- Cover art
- Developer(s): BlueSky Software
- Publisher(s): Sega
- Platform(s): Sega Genesis
- Release: NA: August 1994;
- Genre(s): Traditional American football simulation
- Mode(s): Single-player Multiplayer

= College Football's National Championship =

1994 video game

College Football's National Championship is a 1994 American football video game that was released exclusively for the North American Sega Genesis video game system. A sequel, College Football's National Championship II, was released in 1995.

==Summary==
The game is based on the 1993 NCAA Division I-A football season.

Considered to be a clone of NFL Football '94 Starring Joe Montana with college teams, the game used exactly the same engine as the original program.
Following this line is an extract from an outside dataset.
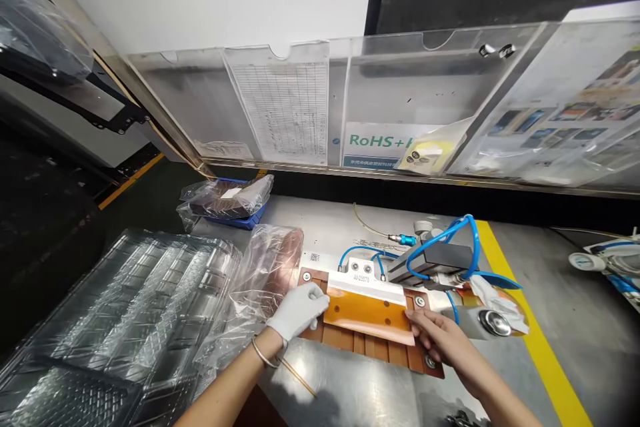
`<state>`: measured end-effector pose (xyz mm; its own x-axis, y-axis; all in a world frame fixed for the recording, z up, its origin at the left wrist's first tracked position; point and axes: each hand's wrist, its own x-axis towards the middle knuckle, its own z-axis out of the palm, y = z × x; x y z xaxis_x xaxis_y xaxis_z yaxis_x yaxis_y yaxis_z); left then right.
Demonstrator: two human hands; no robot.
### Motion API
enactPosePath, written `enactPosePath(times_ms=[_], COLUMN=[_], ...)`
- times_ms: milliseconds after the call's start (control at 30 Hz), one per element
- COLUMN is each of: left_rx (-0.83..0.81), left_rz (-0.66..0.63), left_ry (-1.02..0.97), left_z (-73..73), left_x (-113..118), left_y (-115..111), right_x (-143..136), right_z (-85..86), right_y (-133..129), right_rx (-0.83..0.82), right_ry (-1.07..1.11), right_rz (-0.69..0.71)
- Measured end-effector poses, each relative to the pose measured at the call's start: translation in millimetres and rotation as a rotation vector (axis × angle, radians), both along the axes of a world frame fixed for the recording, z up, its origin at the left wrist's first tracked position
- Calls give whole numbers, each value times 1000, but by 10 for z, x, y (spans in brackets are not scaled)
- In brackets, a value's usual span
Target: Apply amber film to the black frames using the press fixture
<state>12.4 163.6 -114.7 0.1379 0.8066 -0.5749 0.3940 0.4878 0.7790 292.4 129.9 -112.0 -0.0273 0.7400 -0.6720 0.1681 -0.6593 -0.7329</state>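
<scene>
An amber, glossy film sheet (367, 313) with a few dark round spots lies over a brown fixture plate (373, 345). Its upper edge meets a white metal bar (367, 283) marked JJ-25070. My left hand (300, 310), in a white glove, pinches the sheet's left edge. At the opposite end, my bare right hand (433, 330) grips the right edge between thumb and fingers. Round metal fasteners sit at the plate's corners. Behind the bar stands a dark pneumatic block (440, 259) with blue hoses (470, 247).
Clear plastic trays (125, 313) fill the left side. Beside them lies a plastic bag with copper-coloured sheets (283, 260). A blue tray (250, 219) holds a wrapped stack. A metal-topped bottle (493, 323) stands right of the fixture, near yellow floor-style tape (545, 360). A thin stick (299, 377) lies in front.
</scene>
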Motion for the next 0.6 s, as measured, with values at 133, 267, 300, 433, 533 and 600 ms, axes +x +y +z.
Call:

Exhibition games, a tournament with 4, 8, 16 or 32 teams, a division challenge where you can play against other teams in your region before you play nationally and a "race for #1" where you play a regular season schedule which you can customize. Four players can play simultaneously with the help of the Team Player adaptor. Tournaments can be completely customized with either a customized schedule length and even a customized selection of opponents. Even the Wishbone and Option formations that were used in college football at that time were included.

Lon Simmons does the voice commentary in the game; he did the voice for all the Sports Talk Baseball series of video games for the Sega Genesis. There is a battery save that saves team records that are important for each college.